L’indagine si era chiusa nove mesi dopo la tragedia, avvenuta nel maggio del 2010. Poi, però, per tre anni non se n’è saputo più niente. Senza nemmeno che venisse fissata un’udienza. Una situazione che ha mortificato profondamente la stessa famiglia del giovane, che nel frattempo (a parte un fratello del 15enne) è tornata ad abitare in Argentina. Ora, la speranza è che possa essere finalmente stabilita la verità su quella tragedia.

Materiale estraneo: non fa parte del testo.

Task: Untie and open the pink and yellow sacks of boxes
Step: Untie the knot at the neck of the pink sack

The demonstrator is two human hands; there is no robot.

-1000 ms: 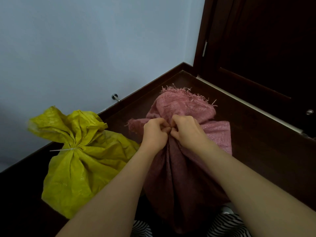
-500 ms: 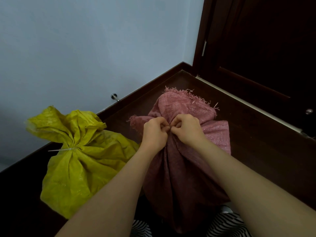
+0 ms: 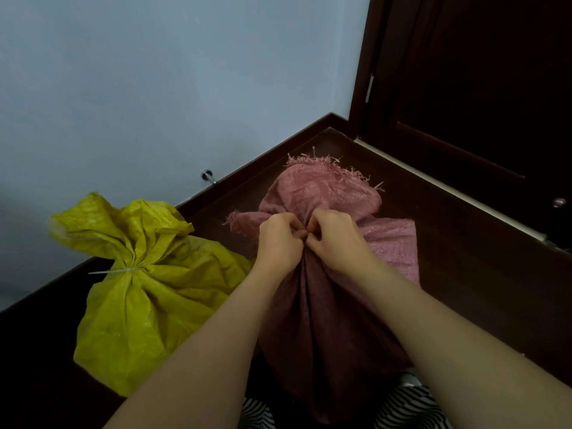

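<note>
A pink woven sack [image 3: 328, 329] stands on the dark floor in front of me, its frayed top flopped away from me. My left hand [image 3: 278, 243] and my right hand [image 3: 335, 239] meet at its gathered neck, fingertips pinched on the tie there; the tie itself is hidden by my fingers. To the left lies a yellow sack [image 3: 145, 292], its neck bound by a white tie [image 3: 119, 270] with one loose end sticking out left.
A pale wall with a dark skirting board [image 3: 278, 150] runs behind the sacks, with a metal door stopper [image 3: 208, 176] low on it. A dark wooden door [image 3: 473, 88] fills the right. Striped cloth [image 3: 405, 410] shows at the bottom edge.
My hands stay pinched at the pink sack's neck with only small finger shifts. The yellow sack has not moved.
</note>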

IL CASO SYLVESTER. La morte, il 13 gennaio scorso, di Sylvester Agyeman ha inevitabilmente fatto ripensare a Franco Mauricio. E alle tragiche analogie nei due incidenti. E il primo effetto è stato uno “scongelamento” della prima indagine, anche se il procuratore capo assicura che il fasciocolo, fermo per un problema con uno dei capi di imputazione, sarebbe comunque ripartito al più presto. L’indagine per la morte del 14enne di Rubiera si è improvvisamente complicata, col sospetto che a essere indagato sia stato l’autista sbagliato.

Le parole dei testimoni, sentiti a più riprese dalle forze dell’ordine, hanno sempre parlato del mezzo delle 7.11. Dunque quello che è stato sequestrato solo in seconda battuta. Mentre indagano anche sull’errore, in casa della Municipale proseguono accertamenti e ricostruzioni, per cercare di capire l’origine dello sbaglio. E se è stata colpa degli agenti. O di Seta.